I won’t try to compete with Jack on the stats front since that column speaks for itself, and it’s not just the mission/safety critical systems that are trying to deal with the challenges of more code, more complexity, and less time (as in time-to-market). The consumer market is no different. Guess how much code is in the Xbox HD DVD Player? Not the whole system, just the player? 4.7 MLOC. Heck, you could fly an airplane with all that code (hopefully most of it can also be re-used on a non-obsolete disc format).

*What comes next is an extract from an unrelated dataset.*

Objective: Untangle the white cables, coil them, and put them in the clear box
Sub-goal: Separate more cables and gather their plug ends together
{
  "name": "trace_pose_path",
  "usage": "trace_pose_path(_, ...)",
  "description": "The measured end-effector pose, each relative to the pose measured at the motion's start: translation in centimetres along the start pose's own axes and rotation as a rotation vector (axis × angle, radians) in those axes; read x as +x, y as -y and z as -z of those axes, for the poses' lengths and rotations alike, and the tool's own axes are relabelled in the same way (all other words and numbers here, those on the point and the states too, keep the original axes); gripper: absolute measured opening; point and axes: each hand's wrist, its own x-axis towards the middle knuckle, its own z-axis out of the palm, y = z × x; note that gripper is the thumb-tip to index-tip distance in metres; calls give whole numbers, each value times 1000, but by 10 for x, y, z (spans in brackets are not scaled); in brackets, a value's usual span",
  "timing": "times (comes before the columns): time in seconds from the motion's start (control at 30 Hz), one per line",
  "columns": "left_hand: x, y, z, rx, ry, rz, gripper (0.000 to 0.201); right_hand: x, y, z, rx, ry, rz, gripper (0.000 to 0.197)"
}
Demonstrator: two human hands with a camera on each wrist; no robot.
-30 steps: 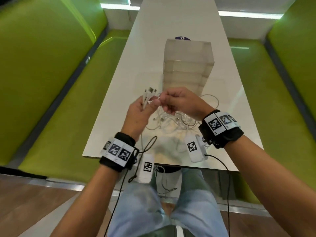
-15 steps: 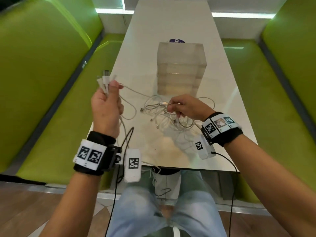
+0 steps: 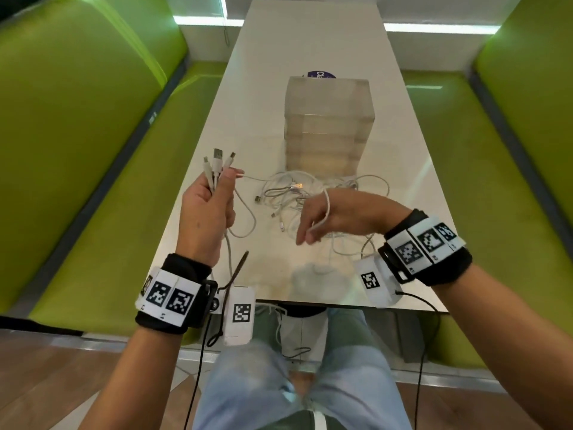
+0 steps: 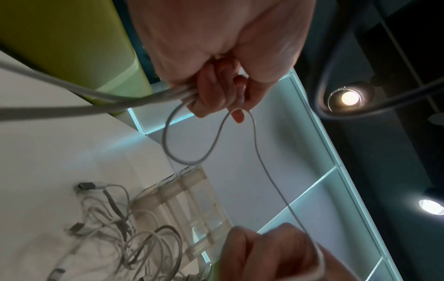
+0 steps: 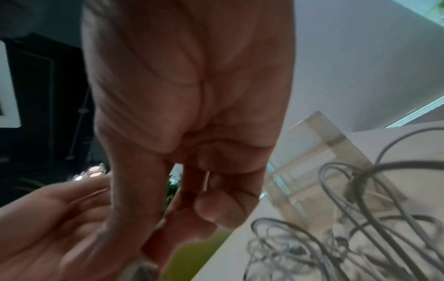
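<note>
A white tabletop [image 3: 310,41] is seen from above, flanked by green benches [image 3: 93,150]. A tall clear box [image 3: 328,125] stands upright near the middle of the tabletop. Just in front of the box, a tangle of white cables [image 3: 297,197] is spread on the surface, with several plugs lying loose in it.

The left hand [image 3: 207,212] is raised over the near left part of the tabletop. Its fingers are curled around a bundle of cable ends, and three plugs [image 3: 217,159] stick up above the fist. From this fist, strands are seen trailing down and across to the tangle.

The right hand [image 3: 335,217] is held above the near side of the tangle, fingers bent downward. One white strand [image 3: 326,209] is draped over the back of this hand and runs in among its fingers; the wrist view is blurred, but a thin strand is seen between the curled fingers.

Marker-tagged bands are worn on both wrists.
</note>
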Motion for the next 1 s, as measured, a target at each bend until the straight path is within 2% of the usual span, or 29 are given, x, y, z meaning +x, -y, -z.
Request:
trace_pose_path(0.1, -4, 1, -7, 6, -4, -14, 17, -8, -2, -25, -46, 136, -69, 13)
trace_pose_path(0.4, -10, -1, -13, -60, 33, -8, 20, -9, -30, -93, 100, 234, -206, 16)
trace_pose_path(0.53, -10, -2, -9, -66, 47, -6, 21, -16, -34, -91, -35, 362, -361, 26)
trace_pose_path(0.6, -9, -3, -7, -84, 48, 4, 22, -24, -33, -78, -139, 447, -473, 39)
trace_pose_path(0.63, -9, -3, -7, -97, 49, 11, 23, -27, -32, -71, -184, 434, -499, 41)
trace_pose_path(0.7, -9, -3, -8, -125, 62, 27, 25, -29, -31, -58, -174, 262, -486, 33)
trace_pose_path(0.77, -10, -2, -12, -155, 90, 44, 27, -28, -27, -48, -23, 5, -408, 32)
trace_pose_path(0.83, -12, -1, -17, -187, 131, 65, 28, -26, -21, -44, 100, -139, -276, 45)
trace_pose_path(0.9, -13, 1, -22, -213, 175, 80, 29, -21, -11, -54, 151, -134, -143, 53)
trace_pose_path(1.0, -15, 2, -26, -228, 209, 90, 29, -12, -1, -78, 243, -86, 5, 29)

Just as a point of comparison to today’s gaming systems, ask yourself how many software engineers worked on this “game system”:

Yes, I had to throw Digital Derby under the bus didn’t I? Not because I don’t have fond memories of playing this game that was about the size of carry-on luggage. In fact, I played it until the poor little conveyor belt just stopped working and I put up with the, ahem, limitations in the technology. I was actually quite patient (more patient than I am now with technology) and gave my little Digital Derby second and third chances to work properly.

More code, more complexity, impatient customers, and very little margin for error – these are the trends that are driving tool and process automation across the board in the SDLC.